Na sexta-feira (10), um homem de 26 anos foi detido sob suspeita de envolvimento no assassinato, mas as autoridades informaram no sábado (11) que ele foi liberado e não é mais considerado um suspeito. O chefe assistente de polícia, Matt Longman, destacou que a prioridade continua sendo a identificação dos responsáveis e a análise minuciosa de todas as evidências disponíveis.
Ann Widdecombe teve uma longa trajetória na política britânica, sendo conhecida por suas posições conservadoras. Ela ocupou o cargo de secretária de Estado para Assuntos Prisionais no governo do primeiro-ministro John Major entre 1992 e 1997. Durante sua carreira, defendeu pautas como a oposição ao aborto e à equiparação da idade de consentimento para relações homossexuais e heterossexuais, além de apoiar políticas rigorosas para presidiários.
Solteira e autodeclarada virgem, Widdecombe se converteu ao catolicismo e sempre defendeu valores familiares. Após sua saída do Parlamento britânico em 2010, participou do programa de talentos "Strictly Come Dancing", onde conquistou a simpatia do público, apesar das críticas recebidas.

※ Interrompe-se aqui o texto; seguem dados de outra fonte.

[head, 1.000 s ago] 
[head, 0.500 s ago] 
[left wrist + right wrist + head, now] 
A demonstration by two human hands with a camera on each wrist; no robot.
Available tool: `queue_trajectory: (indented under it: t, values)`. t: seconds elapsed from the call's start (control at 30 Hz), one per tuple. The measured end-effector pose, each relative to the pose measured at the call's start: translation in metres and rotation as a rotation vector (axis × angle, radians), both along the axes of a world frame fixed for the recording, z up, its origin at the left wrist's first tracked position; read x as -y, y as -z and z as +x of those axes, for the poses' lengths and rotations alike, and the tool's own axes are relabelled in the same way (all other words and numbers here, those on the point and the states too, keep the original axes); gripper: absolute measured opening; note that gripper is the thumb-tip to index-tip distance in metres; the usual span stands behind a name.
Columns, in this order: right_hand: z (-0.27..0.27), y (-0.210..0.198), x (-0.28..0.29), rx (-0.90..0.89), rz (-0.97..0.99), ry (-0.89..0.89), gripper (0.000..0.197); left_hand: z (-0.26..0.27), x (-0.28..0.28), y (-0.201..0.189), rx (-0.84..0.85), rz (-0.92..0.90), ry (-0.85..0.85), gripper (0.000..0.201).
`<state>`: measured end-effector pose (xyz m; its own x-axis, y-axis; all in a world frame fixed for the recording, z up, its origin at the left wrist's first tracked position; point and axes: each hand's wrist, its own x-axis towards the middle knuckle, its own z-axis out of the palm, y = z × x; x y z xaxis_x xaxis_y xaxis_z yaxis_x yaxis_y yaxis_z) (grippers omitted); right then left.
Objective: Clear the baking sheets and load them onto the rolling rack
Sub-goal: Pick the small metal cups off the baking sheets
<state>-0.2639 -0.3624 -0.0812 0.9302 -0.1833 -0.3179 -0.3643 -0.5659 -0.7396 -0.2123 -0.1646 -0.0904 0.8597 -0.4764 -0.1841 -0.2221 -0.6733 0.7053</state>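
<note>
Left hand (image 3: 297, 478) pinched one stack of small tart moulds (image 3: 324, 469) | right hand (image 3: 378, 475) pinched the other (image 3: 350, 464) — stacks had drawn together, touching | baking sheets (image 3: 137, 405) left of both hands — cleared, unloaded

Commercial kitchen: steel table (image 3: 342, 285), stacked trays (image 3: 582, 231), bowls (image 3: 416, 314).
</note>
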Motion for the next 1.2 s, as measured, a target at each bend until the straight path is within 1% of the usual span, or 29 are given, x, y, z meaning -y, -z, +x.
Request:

Nos anos seguintes, ela se aproximou de Nigel Farage e se juntou ao Partido do Brexit, ocupando uma cadeira no Parlamento Europeu entre 2019 e 2020. Posteriormente, tornou-se porta-voz para imigração e justiça do Reforma Reino Unido, partido que sucedeu o Partido do Brexit.
A morte de Widdecombe gerou homenagens de diversos integrantes do Partido Conservador e do Reforma Reino Unido. O ex-primeiro-ministro Boris Johnson, por exemplo, elogiou a ex-deputada, chamando-a de “defensora heroica do Brexit” e ressaltando sua habilidade de cativar o público conservador.